◆ **YOUR GOAL**: Without reproducing any image, print the listing below exactly.

◆ **COLLECTED MATERIAL**:
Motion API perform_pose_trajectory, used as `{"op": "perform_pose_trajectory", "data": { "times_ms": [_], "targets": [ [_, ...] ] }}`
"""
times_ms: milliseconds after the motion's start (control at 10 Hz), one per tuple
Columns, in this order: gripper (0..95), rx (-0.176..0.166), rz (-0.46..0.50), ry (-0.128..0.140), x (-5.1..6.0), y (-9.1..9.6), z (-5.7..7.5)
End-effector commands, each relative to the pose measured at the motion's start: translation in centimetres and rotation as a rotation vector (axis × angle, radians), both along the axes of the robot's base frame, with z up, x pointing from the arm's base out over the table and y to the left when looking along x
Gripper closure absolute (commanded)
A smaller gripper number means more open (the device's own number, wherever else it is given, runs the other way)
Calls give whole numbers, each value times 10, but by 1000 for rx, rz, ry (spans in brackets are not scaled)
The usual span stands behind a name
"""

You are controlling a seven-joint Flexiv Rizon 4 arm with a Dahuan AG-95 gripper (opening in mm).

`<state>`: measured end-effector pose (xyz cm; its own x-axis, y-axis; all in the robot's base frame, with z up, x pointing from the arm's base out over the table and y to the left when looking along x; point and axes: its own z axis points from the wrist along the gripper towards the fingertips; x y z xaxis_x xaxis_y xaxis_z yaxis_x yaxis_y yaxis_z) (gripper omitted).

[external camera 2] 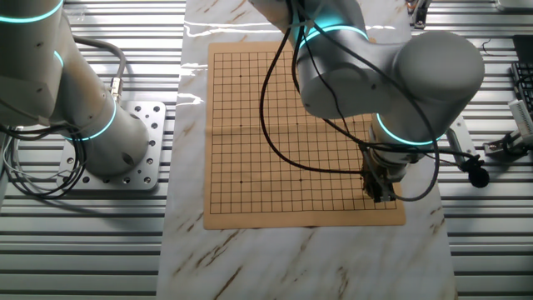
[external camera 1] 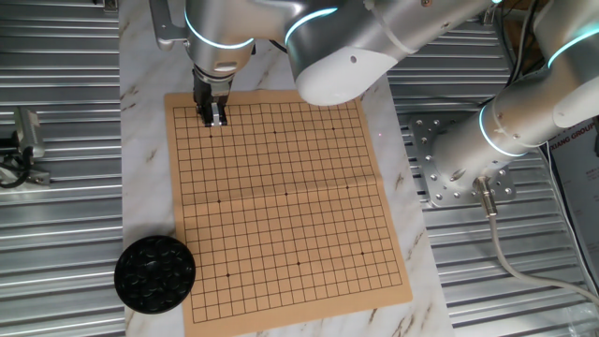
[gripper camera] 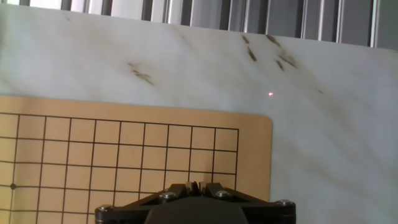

◆ **TASK RESULT**:
Motion API perform_pose_trajectory, used as `{"op": "perform_pose_trajectory", "data": { "times_ms": [_], "targets": [ [_, ...] ] }}`
"""
times_ms: milliseconds after the motion's start (control at 10 Hz), one per tuple
Columns, in this order: gripper (0..95), rx (-0.176..0.166), rz (-0.46..0.50), ry (-0.128..0.140), x (-5.1..6.0), y (-9.1..9.6), z (-5.7..7.5)
End-effector commands, each relative to the pose measured at the motion's start: translation in centimetres and rotation as a rotation vector (axis × angle, radians), both along the axes of the robot's base frame, with z up, x pointing from the arm's base out over the table and y to the left when looking along x
Gripper closure absolute (commanded)
A smaller gripper number means more open (the device's own number, wherever else it is given, runs the other way)
Calls give whole numbers, each value times 10, but by 1000 for rx, rz, ry (spans in brackets are not scaled)
The usual span stands behind a name
"""

You are controlling a seven-joint Flexiv Rizon 4 arm with a Dahuan AG-95 gripper (opening in mm).

`<state>`: measured end-effector pose (xyz cm; its own x-axis, y-axis; all in the robot's base frame, with z up, x pointing from the arm's base out over the table and y to the left when looking along x; point and axes: its own z axis points from the wrist along the gripper towards the fingertips; x y z xaxis_x xaxis_y xaxis_z yaxis_x yaxis_y yaxis_z) (gripper omitted).

[external camera 2] 
[external camera 1] 
[gripper camera] 

No more work is needed on this answer.